---- Input data
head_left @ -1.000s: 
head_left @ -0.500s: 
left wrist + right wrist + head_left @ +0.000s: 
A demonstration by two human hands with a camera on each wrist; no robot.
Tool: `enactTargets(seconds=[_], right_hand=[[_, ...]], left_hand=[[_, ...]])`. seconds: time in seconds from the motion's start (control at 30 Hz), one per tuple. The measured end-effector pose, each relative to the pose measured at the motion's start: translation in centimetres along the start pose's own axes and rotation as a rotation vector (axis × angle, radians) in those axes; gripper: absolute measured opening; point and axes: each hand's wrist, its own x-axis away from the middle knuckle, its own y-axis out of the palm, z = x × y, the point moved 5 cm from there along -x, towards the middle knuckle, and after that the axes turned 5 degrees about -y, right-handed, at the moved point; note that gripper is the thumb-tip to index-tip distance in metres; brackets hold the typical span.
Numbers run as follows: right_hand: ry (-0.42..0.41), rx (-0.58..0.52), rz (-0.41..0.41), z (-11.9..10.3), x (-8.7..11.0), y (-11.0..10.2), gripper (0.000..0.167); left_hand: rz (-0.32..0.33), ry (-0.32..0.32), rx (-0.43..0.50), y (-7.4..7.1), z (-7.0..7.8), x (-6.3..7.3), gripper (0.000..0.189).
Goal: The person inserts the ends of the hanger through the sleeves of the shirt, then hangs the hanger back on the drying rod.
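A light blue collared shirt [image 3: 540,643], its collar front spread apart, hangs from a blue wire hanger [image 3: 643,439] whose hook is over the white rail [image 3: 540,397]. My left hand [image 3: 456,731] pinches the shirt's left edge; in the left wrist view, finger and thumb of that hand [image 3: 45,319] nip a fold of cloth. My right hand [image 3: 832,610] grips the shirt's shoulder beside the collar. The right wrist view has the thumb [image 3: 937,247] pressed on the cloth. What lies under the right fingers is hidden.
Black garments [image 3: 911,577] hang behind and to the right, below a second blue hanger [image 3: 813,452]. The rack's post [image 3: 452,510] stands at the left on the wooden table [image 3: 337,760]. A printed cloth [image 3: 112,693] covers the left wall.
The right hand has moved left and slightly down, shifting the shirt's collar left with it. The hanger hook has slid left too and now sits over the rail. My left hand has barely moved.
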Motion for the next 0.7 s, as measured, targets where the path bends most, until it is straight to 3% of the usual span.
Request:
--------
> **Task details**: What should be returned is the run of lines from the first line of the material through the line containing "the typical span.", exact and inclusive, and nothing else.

> **Solution**:
head_left @ -1.000s: 
head_left @ -0.500s: 
left wrist + right wrist + head_left @ +0.000s: 
A demonstration by two human hands with a camera on each wrist; no robot.
Tool: `enactTargets(seconds=[_], right_hand=[[_, ...]], left_hand=[[_, ...]])`. seconds: time in seconds from the motion's start (control at 30 Hz), one per tuple. The measured end-effector pose, each relative to the pose measured at the motion's start: translation in centimetres along the start pose's own axes and rotation as a rotation vector (axis × angle, radians) in those axes; gripper: absolute measured opening; point and axes: each hand's wrist, its own x-axis away from the middle knuckle, its own y-axis out of the palm, z = x × y, the point moved 5 cm from there along -x, towards the middle knuckle, and after that the axes turned 5 degrees about -y, right-handed, at the moved point; note that gripper is the thumb-tip to index-tip distance in metres; brackets hold the typical span.

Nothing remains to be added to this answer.